Nils is a PhD student in the Database Group at the Hasso Plattner Institute (HPI) in Potsdam, under the supervision of Tilmann Rabl. His research focuses on ML systems, particularly ML model management and search. In addition to his research, he contributes to the lecture on big data systems, leads seminars on ML systems, and supervises master’s theses. Before starting his PhD, he earned a master’s degree in IT-Systems Engineering from HPI and a bachelor’s degree in Computer Science from the University of Hamburg. As part of his studies, he completed a six-month internship at SAP Labs France in Sophia Antipolis and spent a semester at ETH Zurich.
The Compute Express Link (CXL) standard enables new forms of memory management and access across devices and servers. Based on PCIe, it enables cache coherent access to remote memory. This widens the design space for database systems by expanding the available memory beyond memory local to the CPU. Efficiently utilizing CXL-attached memory requires conscious decisions of data systems about data placement and management. In this work, we provide an in-depth analysis of database operation performance with data interleaved across multiple CXL memory devices. We evaluate memory access performance for basic access patterns and the performance impact of placing data across multiple CXL memory devices for in-memory column scans and in-memory B+tree operations.
Marcel Weisgut is a PhD student at the Hasso Plattner Institute, specializing in data management utilizing modern hardware in the Data Engineering Systems group led by Tilmann Rabl. He received his master’s degree from HPI in 2021, focusing on in-memory data management in Hasso Plattner’s research group. During his master’s studies, he contributed to the columnar open-source in-memory database system Hyrise and interned with the SAP HANA development team at SAP Labs Korea. His current research focuses on utilizing memory attached to a CPU via the cache-coherent interconnect Compute Express Link (CXL) for database systems.
Deep learning training is an expensive process that extensively uses GPUs. However, not all model training saturates the resources of a single GPU. This problem gets exacerbated with each new GPU generation offering more hardware resources. In this talk, we will first investigate methods to share GPU resources across model training jobs by collocating these jobs on the same GPU to improve hardware utilization. Then, we will explore work sharing opportunities in the data pipelines of model training, furthering the benefits of collocated training.
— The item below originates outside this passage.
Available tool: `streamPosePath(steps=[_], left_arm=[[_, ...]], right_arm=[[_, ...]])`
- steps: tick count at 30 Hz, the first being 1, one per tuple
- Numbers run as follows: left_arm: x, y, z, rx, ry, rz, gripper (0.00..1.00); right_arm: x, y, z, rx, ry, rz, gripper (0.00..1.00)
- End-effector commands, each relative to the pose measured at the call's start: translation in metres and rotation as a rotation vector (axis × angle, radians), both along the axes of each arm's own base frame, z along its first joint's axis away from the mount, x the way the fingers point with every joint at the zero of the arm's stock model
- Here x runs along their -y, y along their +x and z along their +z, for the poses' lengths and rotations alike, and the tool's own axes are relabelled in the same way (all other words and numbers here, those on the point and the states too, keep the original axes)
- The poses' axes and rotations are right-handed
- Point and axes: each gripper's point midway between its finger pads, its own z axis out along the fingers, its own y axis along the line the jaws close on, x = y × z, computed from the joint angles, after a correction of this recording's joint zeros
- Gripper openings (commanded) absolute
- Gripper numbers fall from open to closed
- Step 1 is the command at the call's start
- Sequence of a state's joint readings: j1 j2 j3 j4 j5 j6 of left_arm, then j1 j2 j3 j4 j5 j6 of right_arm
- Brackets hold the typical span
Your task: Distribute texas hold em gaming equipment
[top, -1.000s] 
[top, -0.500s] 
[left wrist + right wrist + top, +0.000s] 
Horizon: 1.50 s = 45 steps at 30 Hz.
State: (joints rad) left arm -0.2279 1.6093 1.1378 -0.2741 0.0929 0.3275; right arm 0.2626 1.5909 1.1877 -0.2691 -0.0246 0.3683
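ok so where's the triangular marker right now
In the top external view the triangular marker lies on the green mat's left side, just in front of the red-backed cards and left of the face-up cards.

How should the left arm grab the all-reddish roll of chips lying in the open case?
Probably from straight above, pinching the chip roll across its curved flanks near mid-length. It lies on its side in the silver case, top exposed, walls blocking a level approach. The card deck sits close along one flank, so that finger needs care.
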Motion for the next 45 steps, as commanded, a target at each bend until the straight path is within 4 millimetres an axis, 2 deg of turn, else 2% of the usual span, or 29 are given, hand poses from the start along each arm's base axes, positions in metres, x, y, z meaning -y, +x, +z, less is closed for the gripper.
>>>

Pınar Tözün is an Associate Professor at IT University of Copenhagen. Before ITU, she was a research staff member at IBM Almaden Research Center. Prior to joining IBM, she received her PhD from EPFL. Her thesis received ACM SIGMOD Jim Gray Doctoral Dissertation Award Honorable Mention in 2016. Her research focuses on resource-aware machine learning, performance characterization of data-intensive systems, and scalability and efficiency of data-intensive systems on modern hardware.